The poem is a plea to not give up in the face of death, and encourages people to fight against the dying of the light. In the context of Interstellar, the poem represents humanity’s struggle to survive and thrive in the face of extinction. It also highlights the theme of the film, which is the idea that love and connection are powerful forces that can transcend time and space.


The poem is particularly relevant to the character of Cooper, played by Matthew McConaughey, who must leave his family behind to embark on a dangerous mission into space to save humanity. Cooper is driven by the hope that his love for his family will help him to overcome the seemingly insurmountable challenges he faces on his journey.


This poem is a poignant reminder of the power of the human spirit in the face of adversity, and serves as a fitting metaphor for the struggles and triumphs depicted in Interstellar.



Watches, specifically wristwatches, play a crucial symbolic and narrative role in Christopher Nolan’s Interstellar.

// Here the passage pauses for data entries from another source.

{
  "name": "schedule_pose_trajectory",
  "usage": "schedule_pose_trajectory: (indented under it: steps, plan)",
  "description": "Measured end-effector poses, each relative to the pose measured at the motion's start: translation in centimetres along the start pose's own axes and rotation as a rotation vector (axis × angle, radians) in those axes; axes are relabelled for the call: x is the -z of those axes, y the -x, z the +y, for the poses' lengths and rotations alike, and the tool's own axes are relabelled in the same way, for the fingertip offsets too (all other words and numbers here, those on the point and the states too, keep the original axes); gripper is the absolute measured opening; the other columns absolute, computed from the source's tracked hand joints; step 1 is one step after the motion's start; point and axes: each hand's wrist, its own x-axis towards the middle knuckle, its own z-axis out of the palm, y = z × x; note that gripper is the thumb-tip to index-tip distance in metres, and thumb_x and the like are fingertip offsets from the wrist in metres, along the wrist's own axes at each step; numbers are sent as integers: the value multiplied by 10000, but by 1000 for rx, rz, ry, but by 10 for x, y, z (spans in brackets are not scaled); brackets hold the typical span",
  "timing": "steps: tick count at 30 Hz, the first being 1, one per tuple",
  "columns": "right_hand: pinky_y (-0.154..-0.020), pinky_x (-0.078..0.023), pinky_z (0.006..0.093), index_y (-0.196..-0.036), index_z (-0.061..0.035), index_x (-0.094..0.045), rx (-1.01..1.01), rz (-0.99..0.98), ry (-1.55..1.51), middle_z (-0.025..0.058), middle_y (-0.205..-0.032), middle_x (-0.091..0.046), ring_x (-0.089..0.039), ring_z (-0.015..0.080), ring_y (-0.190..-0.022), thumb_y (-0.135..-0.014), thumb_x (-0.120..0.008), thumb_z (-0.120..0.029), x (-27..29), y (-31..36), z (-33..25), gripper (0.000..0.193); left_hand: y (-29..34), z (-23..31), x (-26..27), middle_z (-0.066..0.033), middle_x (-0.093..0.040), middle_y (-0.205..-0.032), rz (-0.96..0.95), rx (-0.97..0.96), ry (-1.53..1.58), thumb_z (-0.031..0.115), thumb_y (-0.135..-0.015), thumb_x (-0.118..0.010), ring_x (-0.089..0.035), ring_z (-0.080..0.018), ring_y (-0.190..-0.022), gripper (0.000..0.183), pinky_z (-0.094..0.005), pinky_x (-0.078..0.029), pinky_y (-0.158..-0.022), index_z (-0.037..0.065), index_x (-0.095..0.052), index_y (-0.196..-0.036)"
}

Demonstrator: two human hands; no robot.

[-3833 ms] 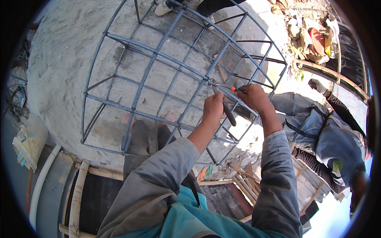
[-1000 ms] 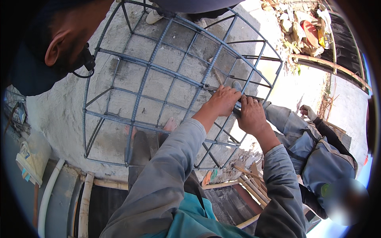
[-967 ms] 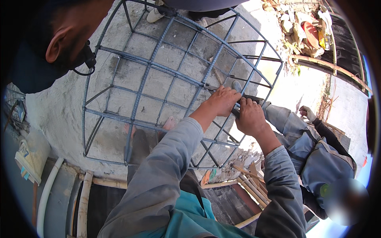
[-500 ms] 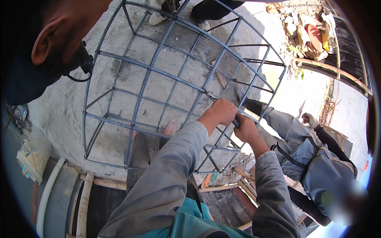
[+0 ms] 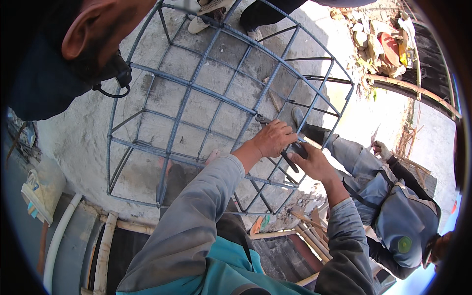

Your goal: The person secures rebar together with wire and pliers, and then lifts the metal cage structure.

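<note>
A pair of pincers (image 5: 289,162) with dark handles slants across the near right part of a rebar cage (image 5: 189,84). Its metal jaws sit at a crossing of two bars; whether they grip tie wire there is too small to tell. My left hand (image 5: 270,140) is closed around the pincers just behind the jaws. On the handles, farther back, my right hand (image 5: 314,164) is closed too, its thumb along the dark grip. One handle end shows between my hands. Both my forearms, in grey sleeves, reach over the near side of the cage.
One person leans in at the upper left, head (image 5: 105,34) close to the cage. Another stands at right in grey clothes (image 5: 403,211); a gloved hand (image 5: 211,6) shows at the top. Bamboo poles (image 5: 104,250), a white sack (image 5: 42,194) and rubble (image 5: 386,44) lie around.
The pincers' handles have spread and turned, so one end now shows below my hands. My right hand has shifted slightly right; its fingers have loosened. The person at upper left has moved rightward.
</note>
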Motion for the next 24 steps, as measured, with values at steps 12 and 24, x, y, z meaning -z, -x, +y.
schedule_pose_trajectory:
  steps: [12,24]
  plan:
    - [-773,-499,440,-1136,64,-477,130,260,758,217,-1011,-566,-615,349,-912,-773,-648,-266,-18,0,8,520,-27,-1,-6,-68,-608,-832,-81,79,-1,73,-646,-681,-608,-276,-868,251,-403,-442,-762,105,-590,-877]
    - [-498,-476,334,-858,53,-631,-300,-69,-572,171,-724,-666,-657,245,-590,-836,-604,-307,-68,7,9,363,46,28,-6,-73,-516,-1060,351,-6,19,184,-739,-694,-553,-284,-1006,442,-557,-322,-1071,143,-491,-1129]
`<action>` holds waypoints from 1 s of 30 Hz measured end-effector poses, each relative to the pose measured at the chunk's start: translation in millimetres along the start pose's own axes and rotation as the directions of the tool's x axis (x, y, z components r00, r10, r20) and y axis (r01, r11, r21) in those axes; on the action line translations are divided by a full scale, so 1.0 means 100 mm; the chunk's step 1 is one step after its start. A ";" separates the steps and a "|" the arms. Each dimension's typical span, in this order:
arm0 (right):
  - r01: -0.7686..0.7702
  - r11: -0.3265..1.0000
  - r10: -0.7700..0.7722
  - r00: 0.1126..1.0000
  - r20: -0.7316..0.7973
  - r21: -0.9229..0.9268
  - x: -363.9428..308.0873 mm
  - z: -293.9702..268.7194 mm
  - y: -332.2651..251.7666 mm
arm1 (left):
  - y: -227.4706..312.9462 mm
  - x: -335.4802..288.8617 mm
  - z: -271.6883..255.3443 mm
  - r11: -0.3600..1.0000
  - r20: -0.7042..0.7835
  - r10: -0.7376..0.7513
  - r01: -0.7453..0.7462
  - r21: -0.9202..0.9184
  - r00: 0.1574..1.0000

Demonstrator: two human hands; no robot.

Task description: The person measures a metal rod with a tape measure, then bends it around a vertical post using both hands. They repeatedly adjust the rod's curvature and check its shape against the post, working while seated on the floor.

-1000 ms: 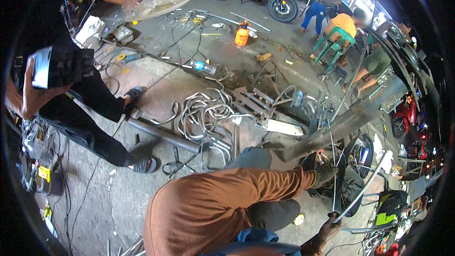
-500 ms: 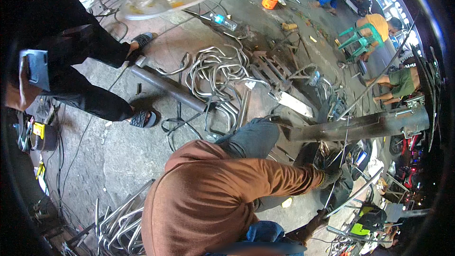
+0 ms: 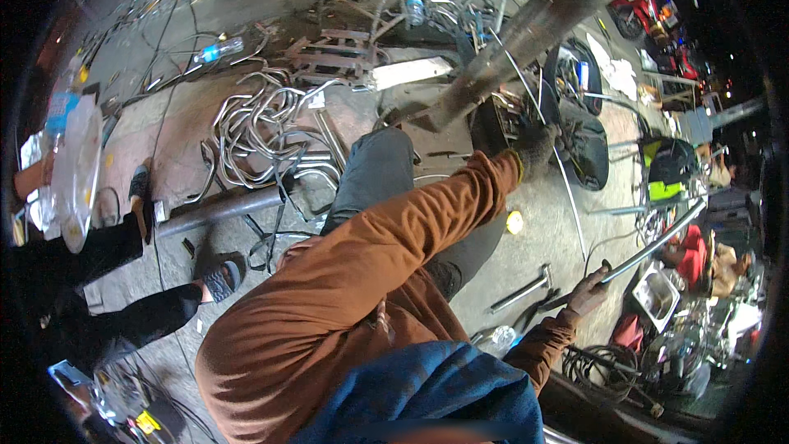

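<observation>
Tubework, both arms stretched out.
My right hand is wrapped round a thin steel tube to steady it. My gloved left hand braces by the big steel post, can't tell its grip.

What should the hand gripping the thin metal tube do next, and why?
Probably draw the thin metal tube a little toward the body. The right hand is closed on its near end only, and the rest runs away over clutter, so control looks weak. The gloved left hand is stretched out beside the large grey beam; its grip is unclear.
</observation>
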State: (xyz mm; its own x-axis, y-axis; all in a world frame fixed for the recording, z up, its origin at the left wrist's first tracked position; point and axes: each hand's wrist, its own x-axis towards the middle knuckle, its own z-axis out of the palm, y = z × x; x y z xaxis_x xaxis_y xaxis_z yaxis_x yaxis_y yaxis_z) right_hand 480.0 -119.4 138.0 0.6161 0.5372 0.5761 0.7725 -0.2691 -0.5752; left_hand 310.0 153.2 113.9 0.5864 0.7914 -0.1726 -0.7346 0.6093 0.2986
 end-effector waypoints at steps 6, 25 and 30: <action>0.035 0.995 -0.035 0.999 0.004 0.096 -0.37 -0.09 0.59 | 0.07 -0.09 0.03 0.997 -0.055 -0.057 0.060 0.051 0.997; -0.035 0.728 0.091 0.995 0.046 -0.684 -1.12 -0.85 1.59 | 0.17 -0.12 -0.17 0.995 0.176 -0.097 0.090 0.046 0.980; -0.179 0.741 0.308 0.947 0.090 -0.648 -1.18 -1.05 1.50 | 0.19 -0.21 -0.02 0.984 0.014 -0.023 0.020 0.176 1.000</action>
State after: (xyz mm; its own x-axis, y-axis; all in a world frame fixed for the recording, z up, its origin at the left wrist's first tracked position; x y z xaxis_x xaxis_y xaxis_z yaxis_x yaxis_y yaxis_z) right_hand 539.4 -306.9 44.8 0.8073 0.4980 0.3165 0.5615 -0.8132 -0.1528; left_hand 282.8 148.2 121.0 0.6079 0.7763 -0.1667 -0.6508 0.6074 0.4556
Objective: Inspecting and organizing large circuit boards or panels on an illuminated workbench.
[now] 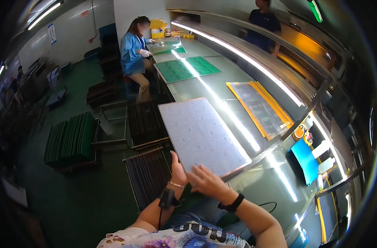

On one level, the wristwatches symbolize the passage of time, one of the film’s central themes. This is particularly pertinent given the movie’s exploration of time dilation – the idea from relativity theory that time can move at different rates for different observers.


More specifically, the wristwatch is used as a communication device between Cooper (Matthew McConaughey) and his daughter Murph (Jessica Chastain). Before departing on his mission, Cooper gives Murph a wristwatch, promising to compare it with his own to calculate the time difference once he returns.


When Cooper finds himself in the tesseract (a multidimensional space created by future humans) within the black hole Gargantua, he uses the second hand of Murph’s wristwatch, manipulating its movements through gravity, to send a Morse code message to her. The message contains the quantum data collected from inside the black hole, which Murph uses to solve the gravity equation, enabling humanity to leave Earth.


In this context, the wristwatch symbolizes the bond between Cooper and Murph, transcending time and space. It embodies their connection and love for each other, and it’s through this bond that they manage to save humanity. The watch is a symbol of hope, love, and the possibility of transcending time’s limitations.


The use of the wristwatch as a pivotal plot device also underscores one of the film’s main messages: the idea that love, like gravity, is a force that can cross the dimensions of time and space.


Interstellar was filmed in a variety of locations, including several in the United States and Canada. Some of the most notable filming locations include:


Alberta, Canada – Many of the film’s scenes set on a distant planet were actually filmed in the rugged landscapes of southern Alberta.


Iceland – The film’s icy, otherworldly scenes were shot on location in Iceland, including scenes set on an icy planet.


California, USA – Several scenes were filmed in California, including the film’s opening sequence which features a dystopian version of the state’s Central Valley.


British Columbia, Canada – The film’s climactic scenes were filmed in the remote wilderness of British Columbia, including the scene in which the character Dr. Mann tries to hijack the mission.